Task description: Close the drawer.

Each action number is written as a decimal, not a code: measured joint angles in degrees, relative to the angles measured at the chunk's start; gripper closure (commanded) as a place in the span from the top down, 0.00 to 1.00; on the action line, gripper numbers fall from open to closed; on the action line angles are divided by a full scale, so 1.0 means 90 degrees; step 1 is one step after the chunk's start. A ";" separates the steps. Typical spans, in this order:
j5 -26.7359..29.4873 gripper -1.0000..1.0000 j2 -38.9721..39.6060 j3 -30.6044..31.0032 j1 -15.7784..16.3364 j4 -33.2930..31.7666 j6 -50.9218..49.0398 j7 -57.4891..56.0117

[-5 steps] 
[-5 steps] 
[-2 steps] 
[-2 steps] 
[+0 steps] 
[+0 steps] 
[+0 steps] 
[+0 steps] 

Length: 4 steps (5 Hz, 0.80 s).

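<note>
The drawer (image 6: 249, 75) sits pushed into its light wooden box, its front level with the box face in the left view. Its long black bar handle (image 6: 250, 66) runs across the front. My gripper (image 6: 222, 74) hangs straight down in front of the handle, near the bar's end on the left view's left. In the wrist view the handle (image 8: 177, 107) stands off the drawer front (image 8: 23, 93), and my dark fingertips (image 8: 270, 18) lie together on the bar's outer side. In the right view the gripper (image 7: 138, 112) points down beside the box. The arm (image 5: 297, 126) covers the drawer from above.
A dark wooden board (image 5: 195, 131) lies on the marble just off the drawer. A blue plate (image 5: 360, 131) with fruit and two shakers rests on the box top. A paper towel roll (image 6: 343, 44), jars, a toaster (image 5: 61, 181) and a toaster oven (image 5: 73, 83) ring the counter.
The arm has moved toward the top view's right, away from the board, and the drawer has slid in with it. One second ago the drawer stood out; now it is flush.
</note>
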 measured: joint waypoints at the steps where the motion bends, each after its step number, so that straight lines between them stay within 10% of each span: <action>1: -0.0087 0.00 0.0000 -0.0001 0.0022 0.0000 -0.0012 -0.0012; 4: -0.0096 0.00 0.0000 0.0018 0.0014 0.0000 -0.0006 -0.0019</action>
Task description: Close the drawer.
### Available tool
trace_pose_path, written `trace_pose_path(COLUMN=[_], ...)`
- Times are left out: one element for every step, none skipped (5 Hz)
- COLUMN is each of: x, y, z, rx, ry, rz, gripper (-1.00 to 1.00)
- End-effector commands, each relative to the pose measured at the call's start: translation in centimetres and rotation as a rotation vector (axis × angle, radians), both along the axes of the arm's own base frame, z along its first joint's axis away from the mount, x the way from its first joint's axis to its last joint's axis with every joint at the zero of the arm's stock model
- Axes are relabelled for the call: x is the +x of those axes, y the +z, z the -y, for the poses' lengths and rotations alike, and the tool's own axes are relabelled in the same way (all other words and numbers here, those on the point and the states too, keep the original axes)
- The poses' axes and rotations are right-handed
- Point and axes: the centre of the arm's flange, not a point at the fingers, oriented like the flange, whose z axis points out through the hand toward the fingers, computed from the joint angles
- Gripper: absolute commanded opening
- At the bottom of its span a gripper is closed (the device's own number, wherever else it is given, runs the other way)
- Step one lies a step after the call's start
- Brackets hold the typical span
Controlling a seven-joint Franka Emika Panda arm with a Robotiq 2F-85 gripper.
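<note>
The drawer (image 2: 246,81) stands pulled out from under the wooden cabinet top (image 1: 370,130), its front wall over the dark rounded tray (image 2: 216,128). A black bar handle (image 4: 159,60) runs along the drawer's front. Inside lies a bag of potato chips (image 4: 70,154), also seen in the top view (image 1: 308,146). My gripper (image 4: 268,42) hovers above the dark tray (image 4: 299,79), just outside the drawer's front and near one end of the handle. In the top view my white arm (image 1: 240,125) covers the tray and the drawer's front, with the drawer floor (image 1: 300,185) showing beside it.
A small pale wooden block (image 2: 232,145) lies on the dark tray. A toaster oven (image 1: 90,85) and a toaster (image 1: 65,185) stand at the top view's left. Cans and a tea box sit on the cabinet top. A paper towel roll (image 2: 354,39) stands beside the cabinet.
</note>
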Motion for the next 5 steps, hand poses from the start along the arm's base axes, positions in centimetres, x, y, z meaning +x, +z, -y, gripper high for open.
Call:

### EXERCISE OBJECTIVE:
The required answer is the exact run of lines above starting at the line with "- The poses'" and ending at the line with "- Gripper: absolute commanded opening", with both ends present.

### SOLUTION:
- The poses' axes and rotations are right-handed
- Point and axes: the centre of the arm's flange, not a point at the fingers, oriented like the flange, whose z axis points out through the hand toward the fingers, computed from the joint angles
- Gripper: absolute commanded opening

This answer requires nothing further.